Praia a Mare (dpa) - Auch nach sehr holprigem Start beim 101. Giro d'Italia bleibt Chris Froome der coole Kalkulator.
«Mein Ziel ist es, in der dritten Woche am stärksten zu sein, und da bin ich auf gutem Weg», sagte der umstrittene Brite nach seinem bestandenen Härtetest auf den steilen Rampen des Ätna. Dort konnte er bei Temperaturen nahe dem Gefrierpunkt mit seinem vermeintlich härtesten Konkurrenten im Kampf um den Gesamtsieg, Vorjahressieger Tom Dumoulin, immerhin mithalten.
Der smarte Niederländer vom deutschen Sunweb-Team zollte Froome sportlichen Respekt: «Er ist gut unterwegs, er fährt mit um den Sieg». Grundsätzlich steht Dumoulin dem Sky-Kapitän, dem wegen der weiter ungelösten Salbutamol-Affäre eine Doping-Sperre und womöglich die Aberkennung seiner Siege einschließlich des Vuelta-Erfolges von 2017 droht, kritisch gegenüber. An Froomes Stelle hätte er auf eine Teilnahme verzichtet, hatte der Sunweb-Kapitän vor dem Giro-Start erklärt.
Froome geht beim Giro nicht nur wegen der ungeklärten Rechtslage ein Wagnis ein. Zum einen muss er so stark sein, um Dumoulin oder seinen Landsmann Simon Yates zu übertrumpfen, anderseits muss er noch Reserven für die Tour de France konservieren. Obwohl der Veranstalter ASO bei weiterer Untätigkeit des Weltverbandes UCI mit der Roten Karte gegen Froome drohte, peilt der 32-Jährige ab 7. Juli in Frankreich sein fünftes Gelbes Trikot an.

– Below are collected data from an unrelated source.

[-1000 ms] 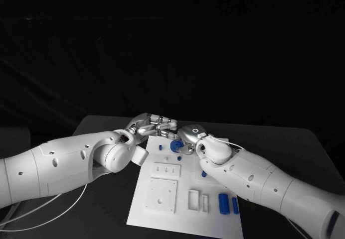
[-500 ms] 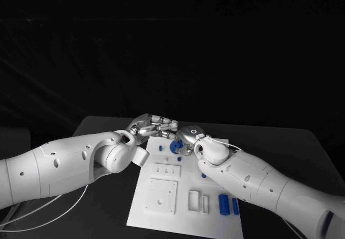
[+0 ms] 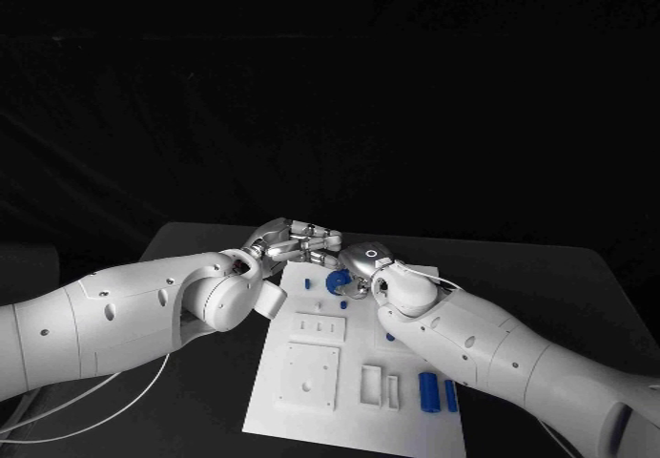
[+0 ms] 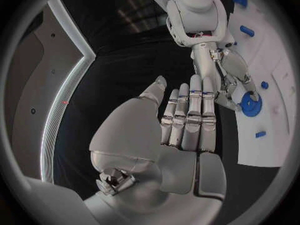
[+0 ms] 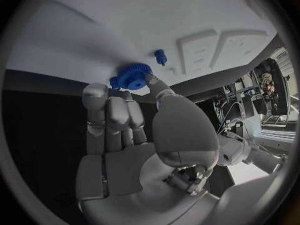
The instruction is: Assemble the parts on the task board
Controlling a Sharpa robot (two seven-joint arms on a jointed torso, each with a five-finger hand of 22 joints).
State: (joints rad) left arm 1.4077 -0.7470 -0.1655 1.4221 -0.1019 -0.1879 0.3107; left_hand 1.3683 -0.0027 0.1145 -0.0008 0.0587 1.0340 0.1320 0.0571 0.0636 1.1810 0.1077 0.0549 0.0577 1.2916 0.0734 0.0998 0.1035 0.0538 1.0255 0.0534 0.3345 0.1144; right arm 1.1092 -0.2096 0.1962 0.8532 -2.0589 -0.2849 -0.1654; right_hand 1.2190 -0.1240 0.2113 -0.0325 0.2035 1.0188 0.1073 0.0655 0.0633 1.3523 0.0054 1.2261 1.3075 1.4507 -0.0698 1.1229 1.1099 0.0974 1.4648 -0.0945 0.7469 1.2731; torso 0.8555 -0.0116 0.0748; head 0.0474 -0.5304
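Note:
The white task board [image 3: 314, 382] lies in the middle of the table. A blue gear [image 3: 337, 280] sits at its far end, and my right hand [image 3: 361, 264] pinches it between thumb and fingertips. The right wrist view shows the gear [image 5: 131, 76] at the thumb tip, over the board [image 5: 112, 20]. My left hand [image 3: 295, 238] hovers just left of the right hand beyond the board's far edge. Its fingers [image 4: 189, 116] lie straight and side by side, holding nothing. In the left wrist view the gear [image 4: 251, 105] sits under the right hand [image 4: 229, 78].
Two blue cylinders [image 3: 438, 392] lie side by side at the board's near right. Small blue pegs [image 3: 304, 282] [image 3: 342, 304] stand near the gear, and one [image 5: 161, 57] is close to my right fingertips. Raised white blocks [image 3: 311, 374] occupy the board's near left.
My right forearm has shifted slightly to the left while the hand stays on the gear. The left hand has hardly moved.

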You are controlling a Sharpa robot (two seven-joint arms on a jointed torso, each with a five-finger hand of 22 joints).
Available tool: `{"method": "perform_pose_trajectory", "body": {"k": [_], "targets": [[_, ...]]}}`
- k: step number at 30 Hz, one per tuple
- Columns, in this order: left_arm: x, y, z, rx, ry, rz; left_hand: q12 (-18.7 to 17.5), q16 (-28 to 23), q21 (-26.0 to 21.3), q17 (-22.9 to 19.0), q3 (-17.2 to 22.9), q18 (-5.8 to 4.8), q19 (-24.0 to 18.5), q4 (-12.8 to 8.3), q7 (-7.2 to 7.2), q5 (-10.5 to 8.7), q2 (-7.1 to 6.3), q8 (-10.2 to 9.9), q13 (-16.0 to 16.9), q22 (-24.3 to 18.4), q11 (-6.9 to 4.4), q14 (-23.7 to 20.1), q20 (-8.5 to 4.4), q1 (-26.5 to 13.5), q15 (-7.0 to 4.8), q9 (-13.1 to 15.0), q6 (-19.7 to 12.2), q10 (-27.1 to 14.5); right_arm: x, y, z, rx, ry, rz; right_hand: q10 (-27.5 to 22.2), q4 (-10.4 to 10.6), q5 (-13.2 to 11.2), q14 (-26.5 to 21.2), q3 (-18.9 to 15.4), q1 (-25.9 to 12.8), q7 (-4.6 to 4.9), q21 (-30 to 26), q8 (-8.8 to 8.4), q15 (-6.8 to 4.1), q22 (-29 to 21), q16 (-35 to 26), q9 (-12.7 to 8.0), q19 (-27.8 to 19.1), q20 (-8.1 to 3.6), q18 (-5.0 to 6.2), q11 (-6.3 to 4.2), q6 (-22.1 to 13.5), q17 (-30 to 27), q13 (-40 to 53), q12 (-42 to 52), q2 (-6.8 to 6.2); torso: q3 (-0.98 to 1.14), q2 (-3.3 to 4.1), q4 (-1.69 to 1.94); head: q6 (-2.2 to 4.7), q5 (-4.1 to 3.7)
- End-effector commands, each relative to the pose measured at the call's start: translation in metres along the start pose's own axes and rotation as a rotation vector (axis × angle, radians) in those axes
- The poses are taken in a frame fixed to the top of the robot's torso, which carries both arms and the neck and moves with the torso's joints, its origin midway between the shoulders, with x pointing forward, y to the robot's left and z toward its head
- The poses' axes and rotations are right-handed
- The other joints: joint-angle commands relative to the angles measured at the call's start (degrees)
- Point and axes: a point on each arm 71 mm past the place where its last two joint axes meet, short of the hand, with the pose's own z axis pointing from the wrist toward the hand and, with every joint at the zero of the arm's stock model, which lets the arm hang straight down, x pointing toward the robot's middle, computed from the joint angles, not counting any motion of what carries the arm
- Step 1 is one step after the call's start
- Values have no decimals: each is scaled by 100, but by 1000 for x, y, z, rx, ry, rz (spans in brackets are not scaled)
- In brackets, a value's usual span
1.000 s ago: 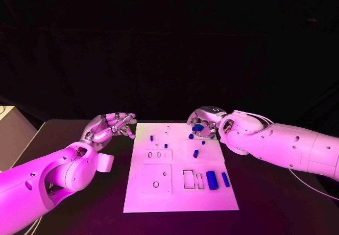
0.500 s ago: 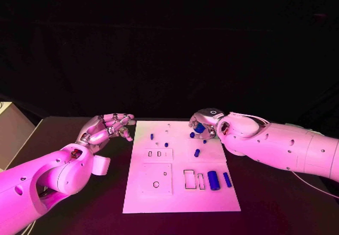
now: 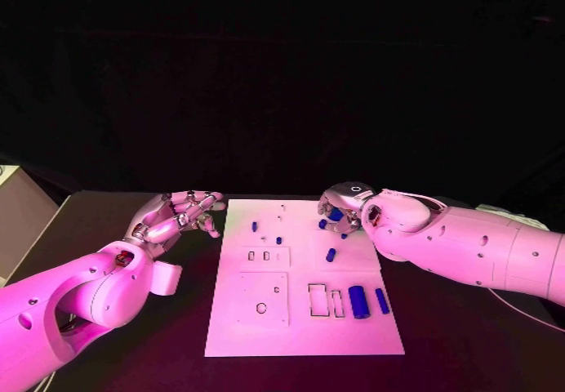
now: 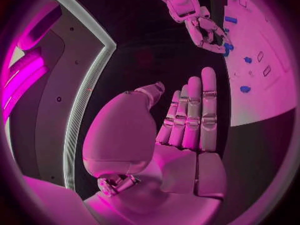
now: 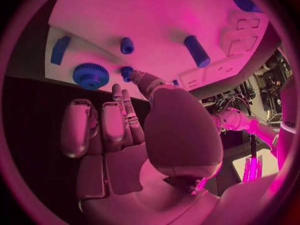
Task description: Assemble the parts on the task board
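The left hand (image 3: pixel 176 214) hangs just beside the task board's (image 3: pixel 300 327) left edge, fingers apart, holding nothing. On the white board lie small blue parts (image 3: pixel 358 301). At the far right corner, the right hand (image 3: pixel 341 214) bends over a blue gear (image 5: pixel 90 75). It may be touching it, but I cannot tell if it holds it. Next, it should probably get a firm hold on the gear.

A flat white rectangular task board (image 3: pixel 304 327) lies in the middle of the black table. Small blue plastic parts (image 3: pixel 331 255) are scattered on it: two cylinders (image 3: pixel 358 301) lie near its right edge, and a toothed gear (image 5: pixel 90 75) sits by the far right corner.
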Motion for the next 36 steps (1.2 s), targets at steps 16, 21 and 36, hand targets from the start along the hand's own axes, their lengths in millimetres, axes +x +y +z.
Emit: {"method": "perform_pose_trajectory", "body": {"k": [16,21,36], "targets": [[3,-2,1,7,31,-7,-31,51,61,12,50,16,-81,-18,-9,18,18,-28,5,31,5,-37,2,-34,7,13,-19,-1,2,5,3,-6,25,17,123,56,85,142,272,-97,21,-22,46,-10,-39,50,45,141,-4,-33,16,124,-66,0,0,-47,-19,140,12,26,19],[2,-2,0,7,31,-7,-30,60,84,15,62,17,-95,-23,-8,18,27,-29,6,46,6,-39,3,-25,8,16,-19,-4,3,4,3,0,32,16,190,62,96,133,409,-106,17,-24,72,-15,-34,68,73,141,-5,-33,10,183,-82,1,5,-54,-23,175,21,19,17],[0,-2,1,5,28,-6,-30,70,112,20,76,18,-111,-32,-6,17,33,-30,5,64,6,-42,4,-13,9,19,-20,-7,-7,6,0,-10,-97,27,829,-231,-5,134,1067,36,-105,77,363,-150,128,207,341,179,-123,-58,-159,562,-49,172,92,115,-36,228,16,94,16]]}}
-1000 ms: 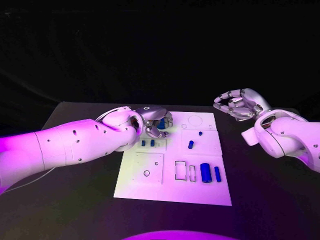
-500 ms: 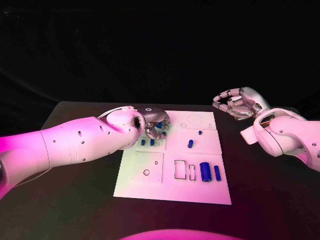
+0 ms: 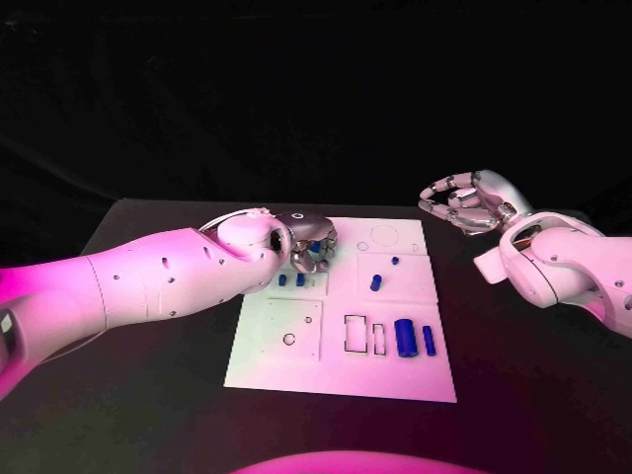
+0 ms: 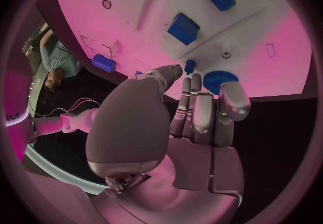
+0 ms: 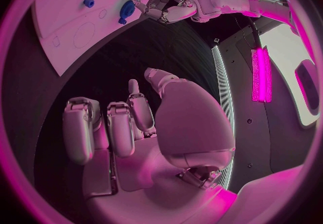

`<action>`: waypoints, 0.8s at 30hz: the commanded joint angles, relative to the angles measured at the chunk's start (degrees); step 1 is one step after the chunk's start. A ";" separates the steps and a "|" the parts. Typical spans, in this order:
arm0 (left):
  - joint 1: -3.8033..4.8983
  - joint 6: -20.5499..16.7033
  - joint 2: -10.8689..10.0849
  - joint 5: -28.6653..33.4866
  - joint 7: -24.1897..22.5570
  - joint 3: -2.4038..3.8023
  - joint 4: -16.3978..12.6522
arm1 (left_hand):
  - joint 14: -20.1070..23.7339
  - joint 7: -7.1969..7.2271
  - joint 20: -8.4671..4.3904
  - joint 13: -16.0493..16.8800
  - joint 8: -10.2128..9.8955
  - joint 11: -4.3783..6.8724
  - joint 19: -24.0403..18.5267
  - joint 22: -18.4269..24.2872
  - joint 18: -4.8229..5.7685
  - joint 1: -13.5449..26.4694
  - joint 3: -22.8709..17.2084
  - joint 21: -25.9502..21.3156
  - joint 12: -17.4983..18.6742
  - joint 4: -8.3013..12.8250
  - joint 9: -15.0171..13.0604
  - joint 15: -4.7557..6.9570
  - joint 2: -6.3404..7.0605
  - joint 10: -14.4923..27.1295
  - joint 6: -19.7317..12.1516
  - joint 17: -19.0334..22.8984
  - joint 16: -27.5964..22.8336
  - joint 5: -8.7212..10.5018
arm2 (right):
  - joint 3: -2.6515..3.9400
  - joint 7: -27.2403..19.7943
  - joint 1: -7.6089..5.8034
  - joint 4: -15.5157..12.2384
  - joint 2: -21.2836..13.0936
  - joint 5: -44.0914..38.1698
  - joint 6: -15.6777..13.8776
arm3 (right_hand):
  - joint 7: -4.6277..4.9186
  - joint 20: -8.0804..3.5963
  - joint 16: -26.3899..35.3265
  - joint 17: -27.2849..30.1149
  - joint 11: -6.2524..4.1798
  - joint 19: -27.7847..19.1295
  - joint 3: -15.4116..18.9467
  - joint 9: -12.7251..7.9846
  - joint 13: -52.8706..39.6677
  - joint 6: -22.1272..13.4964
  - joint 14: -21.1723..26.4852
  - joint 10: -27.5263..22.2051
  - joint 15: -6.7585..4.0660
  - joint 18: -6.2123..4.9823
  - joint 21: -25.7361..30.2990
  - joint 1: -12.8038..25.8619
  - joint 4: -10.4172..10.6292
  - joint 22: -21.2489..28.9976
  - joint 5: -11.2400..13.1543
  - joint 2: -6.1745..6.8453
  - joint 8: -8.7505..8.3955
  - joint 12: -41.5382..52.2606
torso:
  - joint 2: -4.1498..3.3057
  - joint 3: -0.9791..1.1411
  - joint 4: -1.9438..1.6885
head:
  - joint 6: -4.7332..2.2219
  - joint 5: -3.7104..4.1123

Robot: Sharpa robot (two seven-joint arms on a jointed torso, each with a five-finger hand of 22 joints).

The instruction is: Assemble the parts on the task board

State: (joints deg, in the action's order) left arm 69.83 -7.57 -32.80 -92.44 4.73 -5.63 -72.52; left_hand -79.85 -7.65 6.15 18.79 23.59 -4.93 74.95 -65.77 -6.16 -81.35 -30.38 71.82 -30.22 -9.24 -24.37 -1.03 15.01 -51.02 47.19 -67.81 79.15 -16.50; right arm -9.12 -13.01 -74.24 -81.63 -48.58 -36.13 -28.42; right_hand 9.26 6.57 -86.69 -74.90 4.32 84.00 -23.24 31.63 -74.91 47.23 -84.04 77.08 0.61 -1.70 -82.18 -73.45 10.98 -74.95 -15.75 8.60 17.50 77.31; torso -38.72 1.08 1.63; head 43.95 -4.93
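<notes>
The white task board (image 3: 342,370) lies mid-table. My left hand (image 3: 309,245) hovers low over its far left corner, fingers drawn together, and pinches a blue gear (image 4: 217,80) at its fingertips right against the board; a small blue peg (image 4: 190,66) stands just beside it. The same blue gear (image 5: 126,8) sits under my left hand (image 5: 161,3) in the right wrist view. Two blue blocks (image 4: 183,28) stand in the board close by. My right hand (image 3: 466,203) hangs above the table off the board's far right edge, fingers curled in on nothing.
More blue parts are on the board: two short pieces (image 3: 290,280), a peg (image 3: 376,284), a smaller one (image 3: 395,263), and a thick cylinder (image 3: 406,339) beside a thin one (image 3: 429,341). Black table (image 3: 145,395) surrounds the board.
My left hand has sunk a little toward the board's far left corner, and the gear is now mostly hidden under its fingers. The right hand has barely moved.
</notes>
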 commanded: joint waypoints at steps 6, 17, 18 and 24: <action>-0.07 1.36 0.56 -0.36 0.23 0.03 0.82 | -0.54 0.02 -0.15 -0.65 -0.47 0.17 0.76 -0.56 0.40 -0.98 -0.78 0.61 0.71 0.25 0.39 0.30 -0.33 -0.83 0.92 0.04 0.53 0.16 | 0.01 -0.52 0.04 -0.10 0.12 -0.60 0.26 | -0.01 -0.27 0.26 -5.25 0.09 0.63 -0.16 0.09 -0.33 -0.39 -3.50 -0.24 -0.40 -0.55 0.30 0.33 0.16 -8.89 -0.19 0.07 0.21 -0.27 | 0.03 -0.02 0.00 | 0.19 -0.01; -0.22 2.62 1.02 0.00 0.29 0.03 1.77 | -0.63 -0.14 -0.15 -1.23 -0.92 -0.03 0.92 -0.94 0.49 -0.90 -0.90 0.92 1.28 0.35 0.74 0.20 -0.14 -0.74 0.89 0.17 0.66 0.34 | 0.01 -0.50 0.05 -0.14 0.12 -0.60 0.27 | -0.02 -0.28 0.25 -5.30 0.08 0.68 -0.18 0.10 -0.46 -0.37 -3.52 -0.12 -0.40 -0.53 0.24 0.33 0.17 -8.95 -0.21 0.04 0.23 -0.16 | 0.03 -0.02 -0.02 | 0.27 0.19; -0.27 2.70 1.09 0.07 0.25 0.03 1.83 | -0.63 -0.14 -0.15 -1.23 -0.92 -0.03 0.92 -0.94 0.49 -0.90 -0.90 0.92 1.28 0.35 0.74 0.20 -0.14 -0.74 0.89 0.17 0.66 0.34 | 0.01 -0.49 0.05 -0.14 0.12 -0.60 0.27 | -0.02 -0.28 0.25 -5.30 0.08 0.68 -0.18 0.10 -0.46 -0.37 -3.52 -0.12 -0.40 -0.53 0.24 0.33 0.17 -8.95 -0.21 0.04 0.23 -0.16 | 0.02 -0.02 -0.04 | 0.31 0.21; -0.65 2.85 1.37 0.42 0.01 0.03 2.04 | -0.71 -0.07 -0.14 -1.38 -1.05 0.03 1.04 -1.17 0.54 -0.94 -0.97 1.11 1.37 0.40 0.85 0.20 -0.16 -0.87 0.88 0.10 0.76 0.47 | 0.01 -0.47 0.05 -0.16 0.13 -0.60 0.29 | -0.02 -0.28 0.25 -5.30 0.08 0.68 -0.18 0.10 -0.46 -0.37 -3.52 -0.12 -0.40 -0.53 0.24 0.33 0.17 -8.95 -0.21 0.04 0.23 -0.16 | 0.03 -0.02 -0.04 | 0.39 0.22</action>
State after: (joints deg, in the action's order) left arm 69.27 -5.86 -31.61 -92.37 5.02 -5.63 -70.48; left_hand -80.06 -7.66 5.94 17.49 22.92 -4.71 75.57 -66.89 -6.17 -81.64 -31.00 72.73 -29.08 -8.93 -23.57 -0.82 14.72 -51.63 47.93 -67.67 79.65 -16.17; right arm -9.11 -13.04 -74.23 -81.69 -48.50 -36.17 -28.41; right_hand 9.26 6.57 -86.69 -74.95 4.32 84.00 -23.24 31.68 -74.90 47.23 -84.03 77.08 0.61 -1.70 -82.18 -73.45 10.98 -74.93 -15.75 8.60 17.50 77.31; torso -38.69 1.06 1.60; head 44.30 -4.71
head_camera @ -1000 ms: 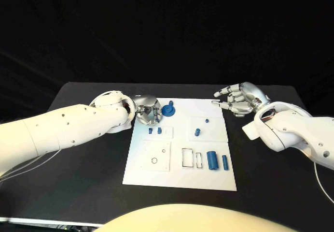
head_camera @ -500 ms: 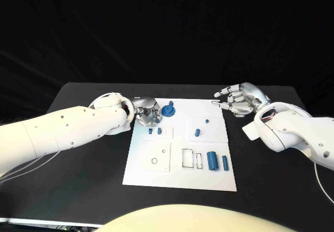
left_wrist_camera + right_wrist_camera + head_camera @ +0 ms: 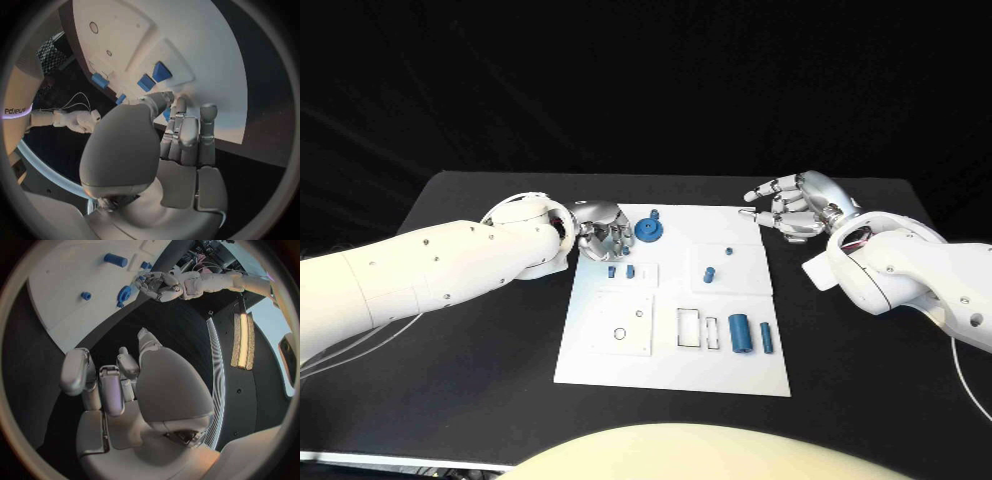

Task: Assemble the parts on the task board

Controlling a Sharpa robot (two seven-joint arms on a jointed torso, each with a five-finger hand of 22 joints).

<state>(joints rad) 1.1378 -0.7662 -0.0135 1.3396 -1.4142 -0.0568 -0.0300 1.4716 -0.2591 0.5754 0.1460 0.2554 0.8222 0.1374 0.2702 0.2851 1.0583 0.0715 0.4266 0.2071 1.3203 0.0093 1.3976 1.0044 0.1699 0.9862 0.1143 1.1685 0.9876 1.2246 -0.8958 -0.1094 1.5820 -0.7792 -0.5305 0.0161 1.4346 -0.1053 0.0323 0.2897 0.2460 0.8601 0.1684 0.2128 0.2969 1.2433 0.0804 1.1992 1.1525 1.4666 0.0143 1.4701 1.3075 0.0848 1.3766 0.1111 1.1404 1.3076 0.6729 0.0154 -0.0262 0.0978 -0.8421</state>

Mit einem erneuten Erfolg auf den Champs Elysées fände Froome Aufnahme in den exklusiven Club der Fünffachsieger um Jacques Anquetil, Eddy Merckx, Bernard Hinault und Miguel Indurain. Bis es soweit kommen kann, ist allerdings weiter die UCI gefragt, die acht Monate nach der Analyse des stark erhöhten Wertes des Asthmamittels Salbutamol im vergangenen September immer noch keine Sanktionen beschlossen hat. Obwohl es Präzedenzfälle gibt.
Froome und seine Entourage aus Wissenschaftlern und Anwälten beruft sich womöglich auf eine umstrittene Untersuchung aus Leiden in den Niederlanden, in der die Genauigkeit des angewandten Salbutamol-Tests angezweifelt wird. Leiter der Studie war Jules Heuberger, der im vergangen Jahr publiziert hatte, dass das bei Ausdauersportlern - wahrscheinlich nicht zu Unrecht - beliebte EPO keine Leistungssteigerung hervorriefe.
Froome kam bei seinem ersten Giro nach 2010, als er disqualifiziert worden war, nachdem er sich an einem Motorrad festgehalten hatte, schwer in Schwung. Im Auftakt-Zeitfahren in Jerusalem hatte er nach einem leichten Sturz beim Einfahren 27 Sekunden auf den Tagessieger Dumoulin verloren. In Caltagirone waren es weitere 21 Sekunden, als er auf den letzten 900 Metern seinen Teamkollegen nicht mehr folgen konnte.
Die Ätna-Etappe, nach der er im Gesamtklassement auf Rang acht vorrückte, soll die Wende gebracht haben. «Er wird von Tag zu Tag stärker», gab sein sportlicher Leiter Dario Cioni zu Protokoll. Am Sonntag beim rund 45 Kilometer langen Aufstieg auf den Gran Sasso muss Froome den nächsten Leistungsnachweis erbringen. Immerhin ist er auch dem Veranstalter etwas schuldig. Der soll dem schlagzeilenträchtigen Briten 1,4 Millionen Euro Antrittsgage hingeblättert haben.